At time 0 immediately after the end of the cortical excitability modulation protocol, reapply the single pulse stimulation protocol using 120%of the resting motor threshold. Validate the neuronavigation accuracy by placing the pointer on the nasion, and checking alignment in the neuro navigation system software. Ensure that the spatial deviation is less than five millimeters and record the measured value.
Finally, after completing the final stimulation block, stop the Bonsai Script and finalize the neuro navigation session in the software. Confirm that a binary data file is generated from the Bonsai acquisition session. Significant increases in motor evoked potential amplitude were observed at T0, T10, and T20, following intermittent theta burst stimulation during the baseline session.
But not at T30. At follow-up, significant increases in motor evoked potential amplitude were again observed at T0, T10, T20, and T30. Test retest reliability of motor evoked potential changes at T0 showed moderate to good consistency, with an intra class correlation coefficient of 0.67.
This article presents a standardized protocol for assessing primary motor cortex excitability using transcranial magnetic stimulation (TMS) paired with electromyography (EMG). The methodology aims to provide reliable markers of neuroplasticity for neuropsychiatric research.

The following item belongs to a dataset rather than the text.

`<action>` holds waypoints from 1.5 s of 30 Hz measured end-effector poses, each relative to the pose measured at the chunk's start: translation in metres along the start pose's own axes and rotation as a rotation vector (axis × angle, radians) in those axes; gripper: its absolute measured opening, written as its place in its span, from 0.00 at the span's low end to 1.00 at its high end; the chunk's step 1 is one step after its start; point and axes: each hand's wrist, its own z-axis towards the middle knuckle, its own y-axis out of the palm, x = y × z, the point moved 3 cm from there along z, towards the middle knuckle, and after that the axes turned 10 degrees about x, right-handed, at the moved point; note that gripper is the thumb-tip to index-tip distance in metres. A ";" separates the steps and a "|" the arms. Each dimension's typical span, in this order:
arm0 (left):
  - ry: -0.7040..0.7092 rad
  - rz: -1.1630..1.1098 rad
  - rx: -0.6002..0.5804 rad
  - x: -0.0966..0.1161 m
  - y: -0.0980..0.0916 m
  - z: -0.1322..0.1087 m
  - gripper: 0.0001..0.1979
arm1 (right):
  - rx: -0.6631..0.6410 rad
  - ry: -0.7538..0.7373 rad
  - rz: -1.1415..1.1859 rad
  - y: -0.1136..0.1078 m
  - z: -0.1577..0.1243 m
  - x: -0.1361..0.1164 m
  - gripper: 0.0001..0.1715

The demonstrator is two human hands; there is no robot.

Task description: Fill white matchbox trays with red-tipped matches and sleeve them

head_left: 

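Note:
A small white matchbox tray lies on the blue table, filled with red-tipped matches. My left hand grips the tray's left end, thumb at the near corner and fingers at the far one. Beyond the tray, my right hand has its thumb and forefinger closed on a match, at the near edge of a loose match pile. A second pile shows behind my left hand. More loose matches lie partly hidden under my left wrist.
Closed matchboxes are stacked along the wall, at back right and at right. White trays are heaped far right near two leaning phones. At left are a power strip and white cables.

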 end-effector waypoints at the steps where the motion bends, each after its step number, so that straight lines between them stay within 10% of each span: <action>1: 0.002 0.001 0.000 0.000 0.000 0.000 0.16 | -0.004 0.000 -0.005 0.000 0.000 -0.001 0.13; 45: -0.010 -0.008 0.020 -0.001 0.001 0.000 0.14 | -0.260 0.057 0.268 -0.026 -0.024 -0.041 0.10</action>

Standardized assessment of primary motor cortex excitability using paired TMS-EMG protocols addresses a critical need for reproducible neuroplasticity biomarkers in early-stage CNS drug discovery. This protocol enables robust quantification of cortical excitability modulation, supporting mechanistic de-risking and translational continuity in neuropsychiatric R&D pipelines. Reliable excitability metrics facilitate portfolio triage and predictive confidence for target engagement studies.
This protocol integrates into the CNS discovery continuum from early mechanistic studies through lead identification and preclinical validation.